◆ **DIRECTIONS**
Please count how many lines below contain the word "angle" and reply with only that number.

◆ **SUPPLIED RECORDS**

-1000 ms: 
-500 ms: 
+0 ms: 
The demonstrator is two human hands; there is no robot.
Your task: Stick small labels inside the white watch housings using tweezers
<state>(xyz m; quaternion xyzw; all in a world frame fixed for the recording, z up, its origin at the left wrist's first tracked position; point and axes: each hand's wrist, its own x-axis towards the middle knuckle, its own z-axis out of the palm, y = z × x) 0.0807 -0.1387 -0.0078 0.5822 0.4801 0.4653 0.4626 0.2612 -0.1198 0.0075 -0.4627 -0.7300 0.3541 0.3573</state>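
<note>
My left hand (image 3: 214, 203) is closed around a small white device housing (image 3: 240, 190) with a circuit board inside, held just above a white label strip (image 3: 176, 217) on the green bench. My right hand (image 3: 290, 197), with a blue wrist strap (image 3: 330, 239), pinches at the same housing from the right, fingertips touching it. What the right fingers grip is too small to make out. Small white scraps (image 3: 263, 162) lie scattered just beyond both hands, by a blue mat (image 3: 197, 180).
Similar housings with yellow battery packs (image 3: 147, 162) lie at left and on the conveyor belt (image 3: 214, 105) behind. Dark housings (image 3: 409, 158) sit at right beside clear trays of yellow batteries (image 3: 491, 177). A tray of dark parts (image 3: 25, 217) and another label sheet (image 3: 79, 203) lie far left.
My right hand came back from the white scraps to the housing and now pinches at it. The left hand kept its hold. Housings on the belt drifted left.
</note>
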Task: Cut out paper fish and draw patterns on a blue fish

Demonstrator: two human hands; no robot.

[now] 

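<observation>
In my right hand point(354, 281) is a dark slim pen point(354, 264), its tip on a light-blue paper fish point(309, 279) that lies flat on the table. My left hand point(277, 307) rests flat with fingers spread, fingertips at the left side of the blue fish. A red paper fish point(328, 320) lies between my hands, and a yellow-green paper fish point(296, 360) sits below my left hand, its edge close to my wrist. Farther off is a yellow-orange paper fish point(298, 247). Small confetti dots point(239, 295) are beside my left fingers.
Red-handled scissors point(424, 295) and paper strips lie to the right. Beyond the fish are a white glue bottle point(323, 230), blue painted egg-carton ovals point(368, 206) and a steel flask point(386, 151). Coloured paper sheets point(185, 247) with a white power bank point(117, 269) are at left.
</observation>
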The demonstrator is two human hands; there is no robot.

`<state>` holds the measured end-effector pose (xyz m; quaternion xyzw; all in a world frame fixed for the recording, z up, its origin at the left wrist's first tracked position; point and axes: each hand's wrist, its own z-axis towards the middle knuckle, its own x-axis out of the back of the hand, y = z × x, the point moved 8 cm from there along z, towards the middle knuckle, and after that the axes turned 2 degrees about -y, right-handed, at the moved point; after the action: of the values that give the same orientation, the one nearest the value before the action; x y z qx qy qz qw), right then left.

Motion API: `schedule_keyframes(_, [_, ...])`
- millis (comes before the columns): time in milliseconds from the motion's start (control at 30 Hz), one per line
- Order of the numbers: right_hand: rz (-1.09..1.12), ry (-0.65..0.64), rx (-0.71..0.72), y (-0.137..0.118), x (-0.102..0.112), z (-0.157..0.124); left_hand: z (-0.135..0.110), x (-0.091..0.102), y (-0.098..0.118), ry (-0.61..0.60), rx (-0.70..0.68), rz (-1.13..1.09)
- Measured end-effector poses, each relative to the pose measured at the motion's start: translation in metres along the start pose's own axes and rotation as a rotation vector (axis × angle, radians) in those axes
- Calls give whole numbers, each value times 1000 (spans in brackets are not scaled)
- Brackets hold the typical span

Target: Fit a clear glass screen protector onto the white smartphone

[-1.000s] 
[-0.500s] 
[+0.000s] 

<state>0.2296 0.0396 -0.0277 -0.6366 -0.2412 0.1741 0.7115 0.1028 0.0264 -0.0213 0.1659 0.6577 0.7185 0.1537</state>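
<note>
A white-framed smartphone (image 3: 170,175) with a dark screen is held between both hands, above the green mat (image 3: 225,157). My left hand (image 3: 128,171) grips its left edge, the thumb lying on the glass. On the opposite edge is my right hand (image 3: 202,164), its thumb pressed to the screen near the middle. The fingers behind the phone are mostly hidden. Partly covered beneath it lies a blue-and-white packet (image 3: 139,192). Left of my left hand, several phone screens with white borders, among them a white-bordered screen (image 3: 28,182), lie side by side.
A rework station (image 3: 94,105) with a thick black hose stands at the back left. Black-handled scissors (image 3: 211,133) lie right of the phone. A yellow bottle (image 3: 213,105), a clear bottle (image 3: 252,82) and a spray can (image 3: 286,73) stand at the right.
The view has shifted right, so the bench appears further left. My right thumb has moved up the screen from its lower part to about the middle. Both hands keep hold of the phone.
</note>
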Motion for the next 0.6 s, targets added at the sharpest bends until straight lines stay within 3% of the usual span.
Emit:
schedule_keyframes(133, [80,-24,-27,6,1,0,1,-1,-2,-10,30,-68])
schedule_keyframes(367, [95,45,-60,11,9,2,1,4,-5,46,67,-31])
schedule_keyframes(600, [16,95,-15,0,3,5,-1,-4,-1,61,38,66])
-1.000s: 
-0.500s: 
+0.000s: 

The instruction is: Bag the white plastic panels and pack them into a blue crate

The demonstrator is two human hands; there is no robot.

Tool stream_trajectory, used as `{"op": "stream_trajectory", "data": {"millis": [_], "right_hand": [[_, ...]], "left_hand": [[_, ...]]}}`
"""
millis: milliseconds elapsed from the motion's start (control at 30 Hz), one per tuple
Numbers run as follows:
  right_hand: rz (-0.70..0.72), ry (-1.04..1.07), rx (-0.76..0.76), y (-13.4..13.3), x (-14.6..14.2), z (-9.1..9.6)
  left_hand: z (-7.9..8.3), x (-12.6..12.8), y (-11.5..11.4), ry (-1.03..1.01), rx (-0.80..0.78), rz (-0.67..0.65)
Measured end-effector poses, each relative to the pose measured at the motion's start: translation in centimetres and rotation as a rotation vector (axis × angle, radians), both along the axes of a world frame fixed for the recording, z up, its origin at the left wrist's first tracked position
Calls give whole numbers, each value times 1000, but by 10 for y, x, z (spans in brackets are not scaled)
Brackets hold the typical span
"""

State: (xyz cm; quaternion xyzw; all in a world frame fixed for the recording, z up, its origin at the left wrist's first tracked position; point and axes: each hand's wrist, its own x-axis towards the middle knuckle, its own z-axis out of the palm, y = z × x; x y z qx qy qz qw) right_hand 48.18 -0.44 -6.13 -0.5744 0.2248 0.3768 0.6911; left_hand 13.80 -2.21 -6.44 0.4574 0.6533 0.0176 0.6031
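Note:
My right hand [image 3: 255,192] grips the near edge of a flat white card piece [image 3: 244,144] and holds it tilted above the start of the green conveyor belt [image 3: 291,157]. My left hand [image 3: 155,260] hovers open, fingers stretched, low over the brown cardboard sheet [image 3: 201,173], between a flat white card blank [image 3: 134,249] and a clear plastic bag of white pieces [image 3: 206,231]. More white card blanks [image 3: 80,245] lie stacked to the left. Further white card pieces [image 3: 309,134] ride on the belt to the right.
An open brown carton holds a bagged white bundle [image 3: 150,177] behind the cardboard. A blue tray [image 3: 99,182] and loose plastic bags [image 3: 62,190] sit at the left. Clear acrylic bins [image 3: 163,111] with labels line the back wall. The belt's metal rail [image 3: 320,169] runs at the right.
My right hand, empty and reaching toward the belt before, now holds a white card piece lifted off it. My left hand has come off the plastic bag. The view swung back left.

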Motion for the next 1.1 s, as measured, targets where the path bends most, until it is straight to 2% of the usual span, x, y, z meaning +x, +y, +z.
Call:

◆ **SOLUTION TO THE EXERCISE**
2